Tender poached pears in a rich almond filling offer a decidedly delicious celebration of autumn.
1 | 9-inch | pâte sablée tart shell, shaped but unbaked |
1/3 | cup | sugar |
1/2 | teaspoon | lemon zest |
3 | ounces | almond paste |
5 | tablespoons | butter, room temperature |
2 | eggs | |
1/2 | cup | flour |
1/8 | teaspoon | salt |
2 | pears, poached, cooled and patted dry | |
~ | powdered sugar, for garnish |
Preheat oven to 375 degrees.

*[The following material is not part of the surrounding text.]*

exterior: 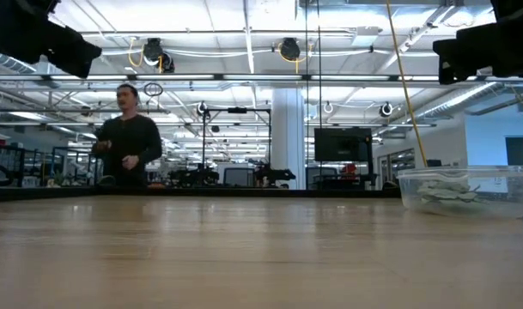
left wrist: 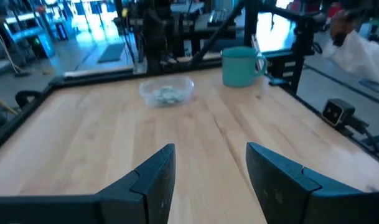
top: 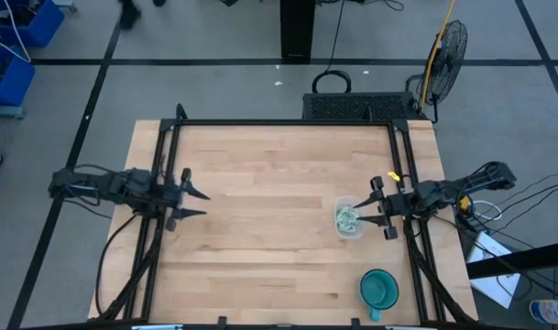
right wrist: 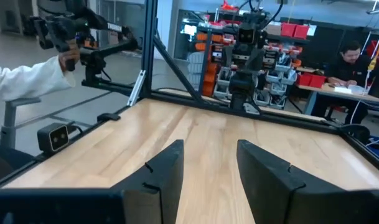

Place the shaped tart shell in the freezer to keep it cold while you prepare the filling.
- In the bowl of a stand mixer, combine the sugar, zest and almond paste.
- Slowly beat in the butter, scraping the sides after each addition.
- Add the eggs, one at a time, mixing and scraping after each addition.
- Add the flour and salt all at once and mix until smooth.
- Spread the frangipane filling evenly across the chilled tart shell.
- Cut each pear in half and then cut each half in a fan.
- Use a spatula to lift the cut pears onto the tart, placing evenly at four points on top of the frangipane.
- Place the tart on a baking sheet and bake for 45–50 minutes, until the frangipane is puffed and golden brown.
- Cool on a metal rack.
- Dust with powdered sugar just before serving.